God’s activity during the six days of creation differs from His divine providence or under the radar work outside of Eden. Nahum M. Sarna wrote, “One of the most characteristic qualities of biblical man was a profound and pervasive conviction about the role of divine providence in human affairs.” God is always active outside of Eden, even if His working is unseen—and that’s a good thing, since life outside of Eden is populated with spiritually blind and broken people who need Someone to redeem them, lead them and work in the messiness of their lives.
Without the hidden or under the radar activity of God on man’s behalf, redemption would never occur. Consider the brokenness of the patriarchs and their families and providence:
Abraham navigates the brokenness of life outside of Eden by walking with God in faith except when he lies (twice) to escape potential personal harm. He is deported from Egypt following his deception of Pharaoh regarding his and Sarah’s marital status. His deportation brings him back to the land of promise.
Sarah navigates the brokenness of life outside of Eden by defaulting to sinful culture and embracing a concubine to produce an heir for Abraham. The result only brings more frustration. Following the birth of Sarah’s son Isaac, Sarah mistreats Hagar and forces her (and her son Ishmael) to depart from their midst.
Hagar’s pregnancy promises promotion in Abraham’s household, but brings rejection and abuse instead. The God-Who-Sees watches over her. She is not alone.
Abraham’s servant provides a classic study of providence when, in answer to his very specific prayer, Laban’s daughter appears at the well with her flock. Though Isaac has had no decision in the matter, he is ecstatic with Rebekah. She is both beautiful and a virgin.
Isaac begins well when he prays for Rebekah to have a child after twenty years of barrenness. Sadly, he repeats the behavior of his father when he lies about his marital status with Rebekah to protect himself. Further, he transfers love from his wife (24:67) to favored son Esau (25:28). Never mind that God has already spoken regarding His blessing of the younger son over the elder. Isaac’s determination to bless the son who has despised his birthright is deterred by a scheming wife and son.
Rebekah navigates the brokenness of life outside of Eden by transferring love from husband to favored son Jacob.
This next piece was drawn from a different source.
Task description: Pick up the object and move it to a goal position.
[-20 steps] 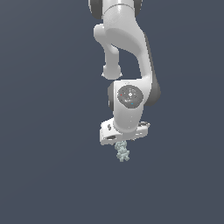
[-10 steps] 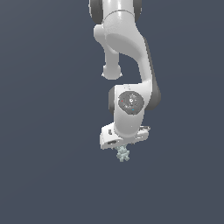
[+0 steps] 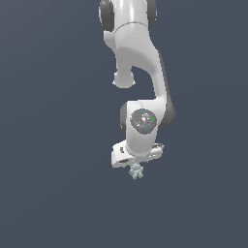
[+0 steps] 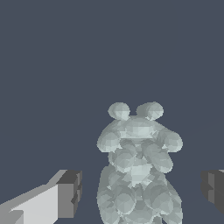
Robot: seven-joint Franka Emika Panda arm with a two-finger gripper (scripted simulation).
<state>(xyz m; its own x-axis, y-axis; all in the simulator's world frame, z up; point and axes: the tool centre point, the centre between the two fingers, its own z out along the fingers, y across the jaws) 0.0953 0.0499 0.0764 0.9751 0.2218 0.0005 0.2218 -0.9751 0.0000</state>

She uses Esau’s things to deceive Isaac and trick him into blessing her favored son. She then sends him away to her brother Laban and never sees him again.
Esau navigates the brokenness of life outside of Eden by being spiteful, marrying Canaanite women because he knows that it displeases his parents. Scripture provides no details regarding his home life with multiple wives—one of whom is Ishmael’s daughter. The trouble experienced in Jacob’s marriage to multiple women only hints at what home life must have been like for Esau.
Jacob navigates the brokenness of life outside of Eden by running. He first runs from Esau, then twenty years later he runs from Laban. He, like Jonah, demonstrates that running away only increases your problems.
Laban navigates the brokenness of life outside of Eden by scheming. Yet, God uses this school of deception to teach Jacob a lesson or two about being on the receiving end of deception.
Rachel and Leah navigate the brokenness of life outside of Eden by competing, using other women to obtain their goals, and embracing idolatry. They (and their maidservants) produce twelve sons who become the building block of Abraham’s promised nation. Leah produces Judah, the lineage of the kings, and Levi, the lineage of the priests.
Jacob’s sons Simeon and Levi navigate the brokenness of life outside of Eden and avenge the rape of their sister by destroying all of the men of Shechem thus highlighting the presence of Jacob and his family. In response, Jacob was forced to move his family to Bethel—the place where Jacob met with God when he fled from Esau more than twenty years earlier. Assimilation into another people group was averted. And, it was there that Jacob builds an altar to the LORD, God again appears to him, and God changes his name from Jacob to Israel.
Rueben navigates the brokenness of life outside of the Eden with unrestrained sexual appetites and “lay with Bilhah his father’s concubine”. Yuck.
Joseph, Jacob’s eleventh and favored son, navigates the brokenness of life outside of Eden by trusting God. His betrayal by his brothers lands him in position in Egypt, from which God catapults him into saving them during a global famine.
God works providentially in the lives of broken people; Scripture, however, never justifies the stunts that man pulls to navigate life. Brokenness simply provides the backdrop for God’s divine providence—His determined end and His activity—in human affairs. And it’s a good thing.
Story Truths Learned from the Patriarchs and their Family Brokenness:
- Sin leaves its fingerprints on every person and every relationship. Personal and relational brokenness, however, provide the site where God builds character, forms and matures faith, and accomplishes His redemptive purposes.
- The world would no longer exist had God not acted under the radar, intervening and working in the brokenness of humanity.
- Messy broken people and their relationships with other messy broken people provide the context of God’s revelation of Himself to man and His activity in their midst. Somehow God takes the evil that we do and the brokenness that we experience and through them accomplishes the determined good that He loves.
- God commits His activity to those to whom He makes promises regardless of their messy and broken lives.
These stories of old give today’s broken person hope.